After orbiting, I lined up a manuever node, trying to optimise for the most efficient Mun capture. My ‘average’ Mun captures so far have been around 800m/s – which I am quite happy with as I budgeted 860m/s, according to my trusty dV chart. However, that does not include the Mun orbit maneuver, which tends to cost around 300m/s to stabilise an orbit around the Mun.

Now, how to land...

White Rock 1 in Munar orbit

Landing was slightly more complex.
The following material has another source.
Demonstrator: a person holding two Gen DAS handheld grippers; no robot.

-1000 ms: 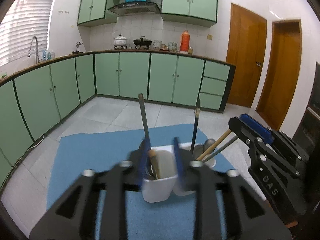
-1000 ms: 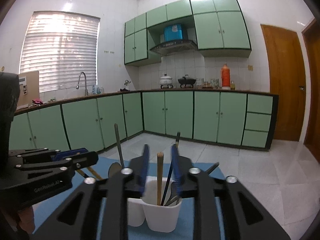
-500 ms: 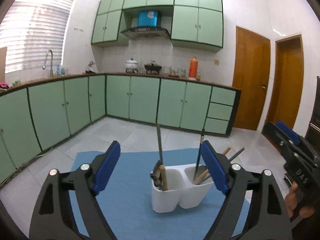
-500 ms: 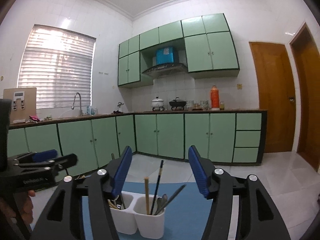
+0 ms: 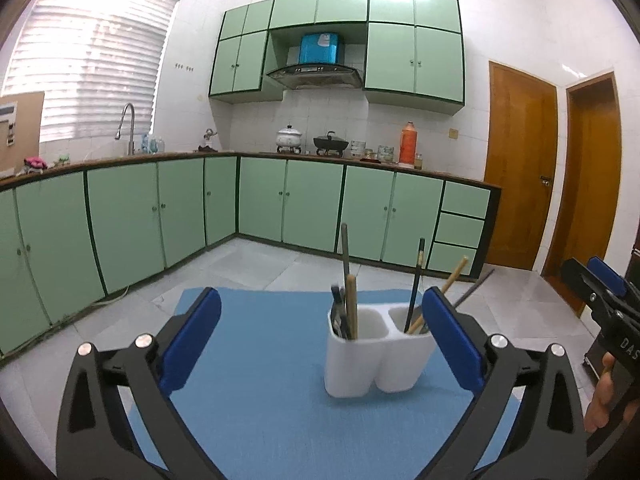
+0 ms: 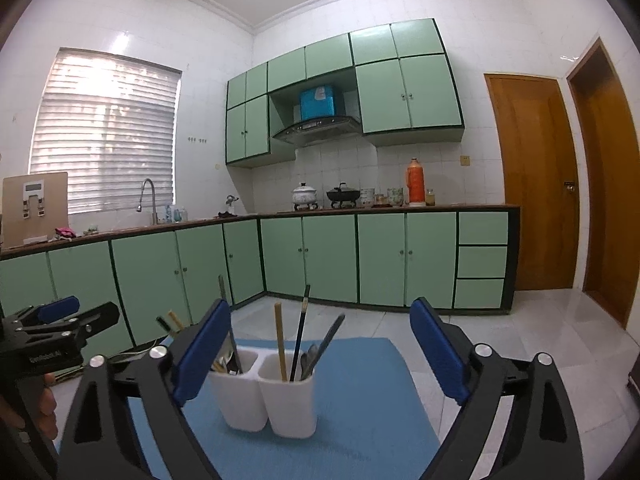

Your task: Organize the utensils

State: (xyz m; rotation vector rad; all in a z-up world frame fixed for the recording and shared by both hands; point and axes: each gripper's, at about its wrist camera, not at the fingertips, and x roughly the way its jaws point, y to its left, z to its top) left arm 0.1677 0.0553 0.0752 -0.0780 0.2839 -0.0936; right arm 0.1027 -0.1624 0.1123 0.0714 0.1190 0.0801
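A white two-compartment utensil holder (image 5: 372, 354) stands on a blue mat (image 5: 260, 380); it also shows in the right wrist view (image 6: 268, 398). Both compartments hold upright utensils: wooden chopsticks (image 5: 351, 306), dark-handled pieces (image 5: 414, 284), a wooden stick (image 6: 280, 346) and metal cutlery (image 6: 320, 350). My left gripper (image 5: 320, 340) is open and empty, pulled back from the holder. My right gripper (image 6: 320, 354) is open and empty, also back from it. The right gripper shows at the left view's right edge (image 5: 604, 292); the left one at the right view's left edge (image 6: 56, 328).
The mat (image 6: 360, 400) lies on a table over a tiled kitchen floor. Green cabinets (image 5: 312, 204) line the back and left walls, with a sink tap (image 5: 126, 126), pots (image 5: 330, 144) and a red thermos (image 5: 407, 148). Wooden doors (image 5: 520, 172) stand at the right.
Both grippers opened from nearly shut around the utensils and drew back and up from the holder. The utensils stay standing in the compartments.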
On my last mission, I had stuffed up the landing by not burning soon enough – cue large explosions:

Pretty explosion

Early Mun mission gone wrong…

This time, I intended to do it ‘properly’. I got out my pen and paper, and plugged in the (approximated) numbers – 300m/s start speed, 50kn engine, Munar gravity of around 1.6m/s^2, and did my best to land. I burnt too early still – worrying, since I needed that fuel to get home. Next time, I will be more precise… hopefully not too precise 😉

Note the LV-909...

My first Mun landing!

Success! The Kerbals back home could rejoice – oh, wait a minute, it was only a probe. Boring….

After collecting my hard earned science, I headed back home. Mun take off is a breeze, and so is Kerbin intercept. There was a tense moment – I was not sure I had enough fuel to get home. I could have done a quick calculation, but it was too late anyway….

Luckily I had enough for a direct Kerbin entry.

Home sweet home...

Landing in the desert, just after sunset.

With my hard earned science, I then went out and researched some rover wheels – but that is a subject for another post.